6. Mini-Project Standards (✅ Required)

  • Mini-projects must include:
    • Folder structure
    mini-projects/project-name/
      project-name.js
      README.md
  • README structure
    1. 📝 Description
    2. 🧠 What This Project Does
    3. 🛠️ Concepts Practiced
    4. 📌 Example Behavior
    5. 💡 Reflection

7. Code Formatting & Quality Checks (✅ Required)

This repository enforces automated formatting and linting. All contributors must run these checks before committing.

Formatting

We use Prettier to enforce consistent formatting. Run:

npm run format

Linting

We use ESLint to enforce code quality and style consistency. Run:

npm run lint

If issues can be fixed automatically:

npm run lint:fix

Then re-run:

npm run lint

Commit only when 0 problems are reported.

8. Commit Message Standards (✅ Required)

This repository uses a structured commit message format to maintain a clear, consistent, and searchable project history.

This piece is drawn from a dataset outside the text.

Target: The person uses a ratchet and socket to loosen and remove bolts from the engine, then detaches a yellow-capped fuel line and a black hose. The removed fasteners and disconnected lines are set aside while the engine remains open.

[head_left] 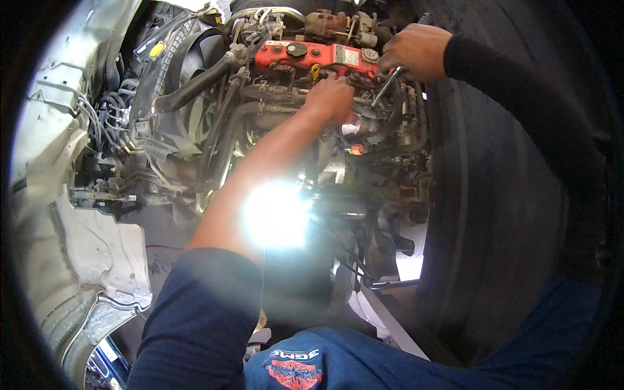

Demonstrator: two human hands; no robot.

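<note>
An engine with a red valve cover (325,57) fills the far middle of the view. My right hand (419,52) is closed around a wrench (388,88) at the cover's right end. The tool's bright metal shaft slants down and left from the fingers, its tip among hoses and fittings. My left hand (331,101) reaches in just below the cover, beside the yellow dipstick handle (315,73). Its fingers are curled against the engine parts; what they grip, if anything, is hidden.
A strong work light (278,214) glares below my left forearm. Pale body panels (107,250) stand on the left, near the radiator fan shroud (195,97). A dark, broad surface (500,195) borders the right side. A black hose (195,84) crosses left of the engine.
</note>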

A commit message template is provided at the repository root:

.gitmessage.txt

To enable it locally, run:

git config commit.template .gitmessage.txt

This ensures every commit follows the repository’s standardized commit structure.

Commit Format

<type>(<topic>): <summary>

Example:

feat(dom-and-events): add accessible ARIA tabs planets interface lab

Allowed Types

  • feat - new lab, feature, or project
  • fix - bug fix
  • refactor - code restructuring without behavior change
  • docs - README or documentation updates
  • style - formatting, CSS, or non-functional UI changes
  • chore - tooling, configuration, or maintenance tasks

Topic Scope

The topic must match an existing repository category folder exactly:

  • algorithms
  • arrays
  • dom-and-events
  • logic-and-control-flow
  • loops
  • math-basics
  • mini-projects
  • objects
  • regex-and-parsing
  • string-manipulation

Summary Guidelines

  • Use present tense ("add", not "added")
  • Keep summary concise but descriptive
  • Do not end summary with a period

Body Guidelines

  • Explain WHY the change exists, not just WHAT changed
  • Wrap lines at approximately 72 characters
  • Provide architectural or learning context when applicable

Commit messages are part of the repository’s structural consistency requirements.

Notes

  • Prettier handles spacing, quotes, line width, etc.
  • ESLint enforces code correctness and safe patterns.
  • Manual alignment of comments or custom spacing is not preserved by design.

9. Out of Scope 🚫

The following are intentionally deferred:

  • Refactoring working logic for style preference
  • Rewriting older labs for different approaches
  • Over-engineering beyond the lab's learning goal

🧭 Definition of Done

  • The repository is normalized when every existing lab file and README satisfies all Required items above.
  • Once this is achieved, the baseline is set and future labs follow this standard.